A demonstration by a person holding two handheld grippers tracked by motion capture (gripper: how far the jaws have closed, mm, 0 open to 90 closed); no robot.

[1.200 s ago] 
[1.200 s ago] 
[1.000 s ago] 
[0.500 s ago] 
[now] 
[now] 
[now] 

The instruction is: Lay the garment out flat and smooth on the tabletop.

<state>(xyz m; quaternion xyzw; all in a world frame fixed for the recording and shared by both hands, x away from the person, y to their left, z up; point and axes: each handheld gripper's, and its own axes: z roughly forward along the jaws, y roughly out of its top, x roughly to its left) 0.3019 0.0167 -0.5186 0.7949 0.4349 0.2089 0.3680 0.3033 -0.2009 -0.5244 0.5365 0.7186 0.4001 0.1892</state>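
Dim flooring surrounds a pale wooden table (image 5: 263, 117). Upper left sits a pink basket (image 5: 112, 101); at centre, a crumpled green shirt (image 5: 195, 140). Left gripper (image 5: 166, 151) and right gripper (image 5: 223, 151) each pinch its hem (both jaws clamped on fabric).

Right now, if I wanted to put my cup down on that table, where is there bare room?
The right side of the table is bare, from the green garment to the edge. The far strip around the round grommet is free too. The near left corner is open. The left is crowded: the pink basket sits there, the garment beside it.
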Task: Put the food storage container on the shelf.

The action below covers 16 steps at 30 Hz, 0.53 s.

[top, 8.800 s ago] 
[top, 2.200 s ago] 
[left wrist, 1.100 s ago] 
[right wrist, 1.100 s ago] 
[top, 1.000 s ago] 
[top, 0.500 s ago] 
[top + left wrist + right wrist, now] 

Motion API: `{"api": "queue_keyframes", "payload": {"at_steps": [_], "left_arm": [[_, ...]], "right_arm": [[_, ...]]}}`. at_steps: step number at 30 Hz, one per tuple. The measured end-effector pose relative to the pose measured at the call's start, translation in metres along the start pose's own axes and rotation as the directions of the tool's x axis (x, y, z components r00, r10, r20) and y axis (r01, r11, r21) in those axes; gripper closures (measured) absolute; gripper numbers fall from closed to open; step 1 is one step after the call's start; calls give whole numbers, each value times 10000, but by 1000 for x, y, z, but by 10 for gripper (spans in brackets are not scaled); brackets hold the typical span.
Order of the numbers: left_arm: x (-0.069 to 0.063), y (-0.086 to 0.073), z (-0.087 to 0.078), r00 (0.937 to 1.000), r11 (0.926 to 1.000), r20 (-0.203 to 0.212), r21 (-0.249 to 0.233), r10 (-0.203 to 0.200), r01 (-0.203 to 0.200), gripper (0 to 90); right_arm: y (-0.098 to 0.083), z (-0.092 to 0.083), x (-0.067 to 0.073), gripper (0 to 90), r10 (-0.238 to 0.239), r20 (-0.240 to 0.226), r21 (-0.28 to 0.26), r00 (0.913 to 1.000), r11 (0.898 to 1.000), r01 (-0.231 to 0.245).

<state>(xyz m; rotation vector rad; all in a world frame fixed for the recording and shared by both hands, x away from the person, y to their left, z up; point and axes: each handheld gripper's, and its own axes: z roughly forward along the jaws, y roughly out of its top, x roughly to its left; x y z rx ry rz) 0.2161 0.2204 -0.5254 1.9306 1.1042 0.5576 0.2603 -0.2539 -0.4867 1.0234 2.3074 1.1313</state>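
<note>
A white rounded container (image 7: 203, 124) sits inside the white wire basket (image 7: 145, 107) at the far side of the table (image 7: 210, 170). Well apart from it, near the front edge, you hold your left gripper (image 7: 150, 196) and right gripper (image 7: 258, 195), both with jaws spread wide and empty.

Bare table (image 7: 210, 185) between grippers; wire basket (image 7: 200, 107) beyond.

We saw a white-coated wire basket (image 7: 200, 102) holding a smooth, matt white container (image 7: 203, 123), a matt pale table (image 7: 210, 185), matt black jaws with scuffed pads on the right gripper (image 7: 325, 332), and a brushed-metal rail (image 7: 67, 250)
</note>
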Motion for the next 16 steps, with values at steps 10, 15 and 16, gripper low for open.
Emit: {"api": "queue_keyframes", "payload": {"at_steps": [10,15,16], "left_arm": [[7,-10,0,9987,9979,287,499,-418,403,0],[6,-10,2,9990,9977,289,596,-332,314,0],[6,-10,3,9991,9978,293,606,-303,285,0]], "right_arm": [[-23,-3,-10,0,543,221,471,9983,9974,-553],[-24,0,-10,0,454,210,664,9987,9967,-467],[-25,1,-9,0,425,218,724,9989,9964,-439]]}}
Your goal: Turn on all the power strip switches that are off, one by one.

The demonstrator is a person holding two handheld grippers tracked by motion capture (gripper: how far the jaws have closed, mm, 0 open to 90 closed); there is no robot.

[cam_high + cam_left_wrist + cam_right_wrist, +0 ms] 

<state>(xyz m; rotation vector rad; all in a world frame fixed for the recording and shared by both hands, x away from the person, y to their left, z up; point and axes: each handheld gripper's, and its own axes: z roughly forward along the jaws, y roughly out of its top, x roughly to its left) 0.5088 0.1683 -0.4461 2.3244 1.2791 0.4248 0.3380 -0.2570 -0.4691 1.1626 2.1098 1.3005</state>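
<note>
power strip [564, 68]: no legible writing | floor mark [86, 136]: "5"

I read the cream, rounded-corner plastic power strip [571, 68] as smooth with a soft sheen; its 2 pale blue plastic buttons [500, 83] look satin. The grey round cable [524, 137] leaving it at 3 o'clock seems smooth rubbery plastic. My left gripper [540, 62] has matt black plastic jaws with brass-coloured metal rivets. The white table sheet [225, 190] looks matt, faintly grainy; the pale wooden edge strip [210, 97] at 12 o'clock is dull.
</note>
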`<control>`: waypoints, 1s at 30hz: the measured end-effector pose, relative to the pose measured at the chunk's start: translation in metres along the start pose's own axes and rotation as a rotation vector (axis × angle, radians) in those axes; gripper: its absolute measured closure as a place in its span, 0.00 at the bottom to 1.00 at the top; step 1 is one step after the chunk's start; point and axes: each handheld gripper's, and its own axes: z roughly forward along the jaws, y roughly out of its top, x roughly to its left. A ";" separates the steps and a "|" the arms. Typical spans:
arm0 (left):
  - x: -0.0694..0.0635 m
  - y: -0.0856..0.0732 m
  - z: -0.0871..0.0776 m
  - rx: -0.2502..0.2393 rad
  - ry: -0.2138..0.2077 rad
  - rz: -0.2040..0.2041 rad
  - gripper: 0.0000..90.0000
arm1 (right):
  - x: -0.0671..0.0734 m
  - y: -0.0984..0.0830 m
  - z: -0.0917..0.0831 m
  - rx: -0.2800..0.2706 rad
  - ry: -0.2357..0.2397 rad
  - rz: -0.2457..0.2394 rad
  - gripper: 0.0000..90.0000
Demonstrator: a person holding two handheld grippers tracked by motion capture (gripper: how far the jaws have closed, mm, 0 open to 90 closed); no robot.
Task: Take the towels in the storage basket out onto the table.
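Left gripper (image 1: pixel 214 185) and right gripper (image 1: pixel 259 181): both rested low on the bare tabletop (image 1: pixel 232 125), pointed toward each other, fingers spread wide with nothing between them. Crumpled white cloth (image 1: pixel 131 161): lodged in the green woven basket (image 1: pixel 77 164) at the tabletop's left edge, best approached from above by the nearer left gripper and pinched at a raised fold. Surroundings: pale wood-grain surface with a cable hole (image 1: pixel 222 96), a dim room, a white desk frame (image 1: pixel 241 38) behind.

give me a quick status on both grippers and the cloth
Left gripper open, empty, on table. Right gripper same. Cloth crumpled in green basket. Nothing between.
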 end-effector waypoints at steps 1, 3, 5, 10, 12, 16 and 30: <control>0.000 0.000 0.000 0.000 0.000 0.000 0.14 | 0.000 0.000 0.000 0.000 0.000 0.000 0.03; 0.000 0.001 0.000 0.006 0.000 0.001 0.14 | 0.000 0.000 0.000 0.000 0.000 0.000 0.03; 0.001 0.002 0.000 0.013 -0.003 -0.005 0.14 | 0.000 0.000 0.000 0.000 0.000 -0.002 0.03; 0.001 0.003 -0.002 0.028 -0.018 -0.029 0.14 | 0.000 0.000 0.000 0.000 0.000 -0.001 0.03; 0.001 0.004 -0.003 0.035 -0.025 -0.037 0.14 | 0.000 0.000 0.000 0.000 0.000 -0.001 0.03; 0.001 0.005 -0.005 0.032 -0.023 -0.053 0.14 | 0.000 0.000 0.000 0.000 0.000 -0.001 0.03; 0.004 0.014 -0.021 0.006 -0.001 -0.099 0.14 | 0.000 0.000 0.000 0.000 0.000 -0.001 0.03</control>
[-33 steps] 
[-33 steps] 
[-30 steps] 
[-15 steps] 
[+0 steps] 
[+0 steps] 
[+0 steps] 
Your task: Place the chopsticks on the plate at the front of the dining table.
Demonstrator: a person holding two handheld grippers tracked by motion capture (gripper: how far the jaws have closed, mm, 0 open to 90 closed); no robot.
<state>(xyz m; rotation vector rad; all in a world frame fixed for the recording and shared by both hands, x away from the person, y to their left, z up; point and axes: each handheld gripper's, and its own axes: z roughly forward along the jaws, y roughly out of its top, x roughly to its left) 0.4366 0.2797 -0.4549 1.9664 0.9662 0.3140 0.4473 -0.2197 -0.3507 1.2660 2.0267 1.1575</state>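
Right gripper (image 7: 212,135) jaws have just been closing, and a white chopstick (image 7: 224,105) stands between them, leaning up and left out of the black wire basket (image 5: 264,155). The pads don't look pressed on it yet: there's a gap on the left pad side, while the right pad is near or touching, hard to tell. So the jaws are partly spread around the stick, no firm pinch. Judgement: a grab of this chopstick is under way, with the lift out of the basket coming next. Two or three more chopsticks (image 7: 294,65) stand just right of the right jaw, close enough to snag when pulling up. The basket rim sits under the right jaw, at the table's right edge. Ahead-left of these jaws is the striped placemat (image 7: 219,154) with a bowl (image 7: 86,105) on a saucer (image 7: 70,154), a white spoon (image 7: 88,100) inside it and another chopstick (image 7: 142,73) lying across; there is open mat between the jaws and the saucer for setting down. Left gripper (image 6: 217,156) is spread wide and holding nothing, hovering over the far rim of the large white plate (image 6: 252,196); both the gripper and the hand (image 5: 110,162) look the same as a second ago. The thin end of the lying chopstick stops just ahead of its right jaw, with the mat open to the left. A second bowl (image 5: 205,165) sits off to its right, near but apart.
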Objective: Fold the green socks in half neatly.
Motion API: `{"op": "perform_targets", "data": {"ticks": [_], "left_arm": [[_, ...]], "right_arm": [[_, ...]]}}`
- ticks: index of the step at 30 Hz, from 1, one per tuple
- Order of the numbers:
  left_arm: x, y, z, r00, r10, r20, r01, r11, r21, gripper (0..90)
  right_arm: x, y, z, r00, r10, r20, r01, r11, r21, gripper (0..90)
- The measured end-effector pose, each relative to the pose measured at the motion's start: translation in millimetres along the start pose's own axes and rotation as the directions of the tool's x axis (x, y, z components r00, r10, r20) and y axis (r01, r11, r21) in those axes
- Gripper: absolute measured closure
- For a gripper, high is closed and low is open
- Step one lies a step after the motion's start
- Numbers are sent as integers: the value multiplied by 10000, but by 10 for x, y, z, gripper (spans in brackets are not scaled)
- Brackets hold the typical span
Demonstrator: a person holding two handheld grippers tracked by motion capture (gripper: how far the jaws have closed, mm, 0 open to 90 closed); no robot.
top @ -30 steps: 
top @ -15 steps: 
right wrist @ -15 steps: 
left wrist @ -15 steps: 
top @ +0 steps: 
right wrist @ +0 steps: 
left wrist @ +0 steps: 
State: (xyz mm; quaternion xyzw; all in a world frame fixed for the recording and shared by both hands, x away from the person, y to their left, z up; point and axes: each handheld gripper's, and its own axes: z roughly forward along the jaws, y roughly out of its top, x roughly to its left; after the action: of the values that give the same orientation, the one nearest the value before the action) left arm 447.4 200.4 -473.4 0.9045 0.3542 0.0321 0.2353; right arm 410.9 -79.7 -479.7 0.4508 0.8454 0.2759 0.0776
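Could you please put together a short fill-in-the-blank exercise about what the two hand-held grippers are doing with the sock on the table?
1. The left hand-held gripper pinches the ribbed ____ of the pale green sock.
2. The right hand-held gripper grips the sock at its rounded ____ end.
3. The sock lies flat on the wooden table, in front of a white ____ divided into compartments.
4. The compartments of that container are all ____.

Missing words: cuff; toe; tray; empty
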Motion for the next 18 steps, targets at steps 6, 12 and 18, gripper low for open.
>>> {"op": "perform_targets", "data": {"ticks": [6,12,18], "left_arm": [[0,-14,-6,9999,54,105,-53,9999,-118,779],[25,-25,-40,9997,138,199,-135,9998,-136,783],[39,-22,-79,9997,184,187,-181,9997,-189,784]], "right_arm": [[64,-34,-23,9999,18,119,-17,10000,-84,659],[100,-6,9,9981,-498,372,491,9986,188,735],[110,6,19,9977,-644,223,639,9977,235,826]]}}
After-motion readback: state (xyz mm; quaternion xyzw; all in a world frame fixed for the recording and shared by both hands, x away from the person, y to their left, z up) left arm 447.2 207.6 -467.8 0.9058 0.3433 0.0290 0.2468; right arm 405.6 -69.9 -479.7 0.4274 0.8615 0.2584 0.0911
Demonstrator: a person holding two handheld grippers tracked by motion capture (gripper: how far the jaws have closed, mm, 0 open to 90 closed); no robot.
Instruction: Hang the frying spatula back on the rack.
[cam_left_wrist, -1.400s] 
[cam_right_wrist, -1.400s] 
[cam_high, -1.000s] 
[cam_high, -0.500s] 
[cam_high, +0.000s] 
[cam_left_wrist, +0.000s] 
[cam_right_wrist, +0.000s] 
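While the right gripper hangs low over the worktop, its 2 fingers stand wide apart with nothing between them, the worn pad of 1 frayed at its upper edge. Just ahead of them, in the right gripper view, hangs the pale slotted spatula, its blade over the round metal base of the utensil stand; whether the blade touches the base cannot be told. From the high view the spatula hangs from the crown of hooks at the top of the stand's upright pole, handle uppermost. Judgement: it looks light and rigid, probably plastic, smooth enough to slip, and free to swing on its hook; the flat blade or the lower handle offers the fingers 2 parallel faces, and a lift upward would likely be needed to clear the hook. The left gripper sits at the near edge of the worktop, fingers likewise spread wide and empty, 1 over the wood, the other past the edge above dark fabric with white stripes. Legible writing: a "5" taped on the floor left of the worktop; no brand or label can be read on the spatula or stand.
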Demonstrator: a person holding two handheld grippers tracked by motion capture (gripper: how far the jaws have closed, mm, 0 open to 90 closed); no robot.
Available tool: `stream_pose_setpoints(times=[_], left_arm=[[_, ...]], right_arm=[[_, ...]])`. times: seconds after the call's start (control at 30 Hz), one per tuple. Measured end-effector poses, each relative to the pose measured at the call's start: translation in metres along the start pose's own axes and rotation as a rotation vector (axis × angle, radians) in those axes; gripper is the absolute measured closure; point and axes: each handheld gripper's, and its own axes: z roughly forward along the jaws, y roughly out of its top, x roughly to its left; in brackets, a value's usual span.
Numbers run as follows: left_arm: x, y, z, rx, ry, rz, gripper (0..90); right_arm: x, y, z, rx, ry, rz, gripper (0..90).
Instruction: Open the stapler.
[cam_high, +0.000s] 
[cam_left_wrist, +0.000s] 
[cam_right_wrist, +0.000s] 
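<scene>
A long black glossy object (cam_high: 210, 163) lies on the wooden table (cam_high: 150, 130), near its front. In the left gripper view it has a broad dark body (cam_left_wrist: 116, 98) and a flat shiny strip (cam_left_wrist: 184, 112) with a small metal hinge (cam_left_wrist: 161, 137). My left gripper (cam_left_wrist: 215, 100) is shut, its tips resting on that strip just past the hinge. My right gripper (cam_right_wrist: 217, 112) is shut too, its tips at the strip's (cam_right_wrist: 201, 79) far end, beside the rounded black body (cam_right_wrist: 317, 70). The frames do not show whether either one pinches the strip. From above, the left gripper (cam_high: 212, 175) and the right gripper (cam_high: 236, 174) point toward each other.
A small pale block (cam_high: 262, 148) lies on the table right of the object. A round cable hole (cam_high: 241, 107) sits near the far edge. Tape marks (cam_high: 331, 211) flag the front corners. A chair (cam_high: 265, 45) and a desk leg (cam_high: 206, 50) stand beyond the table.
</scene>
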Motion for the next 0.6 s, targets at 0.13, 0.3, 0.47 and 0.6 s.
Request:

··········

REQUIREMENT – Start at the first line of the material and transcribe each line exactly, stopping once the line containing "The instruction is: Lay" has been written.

TASK SOLUTION –
A demonstration by a person holding two handheld grippers tracked by motion capture (gripper: how far the jaws have closed, mm, 0 open to 90 closed); no robot.

[1.200 s ago] 
[1.200 s ago] 
[1.000 s ago] 
[0.500 s ago] 
[now] 
[now] 
[now] 

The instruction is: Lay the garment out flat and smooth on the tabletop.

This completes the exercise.